§ What the task asks
Output the lines below exactly, please, from the first line until the line with "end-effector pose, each", counting both.
——
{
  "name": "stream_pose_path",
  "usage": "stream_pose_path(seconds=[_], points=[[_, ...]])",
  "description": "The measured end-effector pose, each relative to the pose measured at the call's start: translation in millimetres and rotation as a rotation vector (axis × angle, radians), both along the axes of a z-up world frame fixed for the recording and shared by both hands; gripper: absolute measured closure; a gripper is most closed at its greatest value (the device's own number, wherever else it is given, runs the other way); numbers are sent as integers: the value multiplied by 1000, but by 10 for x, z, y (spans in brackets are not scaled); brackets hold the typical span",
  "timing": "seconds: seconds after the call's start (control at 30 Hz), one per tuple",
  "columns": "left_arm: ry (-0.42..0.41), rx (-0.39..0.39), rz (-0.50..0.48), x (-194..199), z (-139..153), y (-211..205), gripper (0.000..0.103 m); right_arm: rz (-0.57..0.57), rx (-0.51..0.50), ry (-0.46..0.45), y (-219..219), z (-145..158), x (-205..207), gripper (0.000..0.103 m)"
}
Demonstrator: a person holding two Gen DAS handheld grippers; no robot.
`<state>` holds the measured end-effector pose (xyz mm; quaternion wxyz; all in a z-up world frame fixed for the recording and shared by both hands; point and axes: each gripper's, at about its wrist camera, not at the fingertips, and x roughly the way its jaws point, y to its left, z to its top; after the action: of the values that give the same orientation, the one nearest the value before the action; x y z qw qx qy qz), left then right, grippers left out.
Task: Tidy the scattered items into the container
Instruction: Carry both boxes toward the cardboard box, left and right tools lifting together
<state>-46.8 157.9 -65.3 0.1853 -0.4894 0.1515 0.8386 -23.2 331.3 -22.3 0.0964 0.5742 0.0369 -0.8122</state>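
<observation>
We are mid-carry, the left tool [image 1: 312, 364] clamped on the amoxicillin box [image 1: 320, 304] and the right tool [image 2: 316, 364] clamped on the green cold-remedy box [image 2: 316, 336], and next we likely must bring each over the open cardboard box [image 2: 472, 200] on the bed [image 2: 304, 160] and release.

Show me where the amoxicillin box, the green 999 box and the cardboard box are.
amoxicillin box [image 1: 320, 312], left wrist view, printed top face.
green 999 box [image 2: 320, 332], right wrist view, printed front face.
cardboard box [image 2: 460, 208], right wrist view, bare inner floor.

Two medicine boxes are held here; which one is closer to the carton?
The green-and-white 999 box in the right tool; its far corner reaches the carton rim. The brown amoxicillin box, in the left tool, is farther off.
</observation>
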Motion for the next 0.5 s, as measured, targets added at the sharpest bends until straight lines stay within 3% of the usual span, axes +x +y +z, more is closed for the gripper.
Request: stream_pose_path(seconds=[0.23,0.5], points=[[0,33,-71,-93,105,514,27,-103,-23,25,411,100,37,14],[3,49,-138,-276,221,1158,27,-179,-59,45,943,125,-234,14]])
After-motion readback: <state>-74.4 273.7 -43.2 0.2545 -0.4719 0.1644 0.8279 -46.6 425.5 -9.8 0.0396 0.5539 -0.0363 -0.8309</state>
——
§ Result below
{
  "name": "stream_pose_path",
  "usage": "stream_pose_path(seconds=[_], points=[[_, ...]])",
  "description": "The measured end-effector pose, each relative to the pose measured at the call's start: translation in millimetres and rotation as a rotation vector (axis × angle, radians), both along the axes of a z-up world frame fixed for the recording and shared by both hands; gripper: absolute measured closure; a gripper is most closed at its greatest value (the device's own number, wherever else it is given, runs the other way); numbers are sent as integers: the value multiplied by 1000, but by 10 for x, z, y (spans in brackets are not scaled); brackets hold the typical span",

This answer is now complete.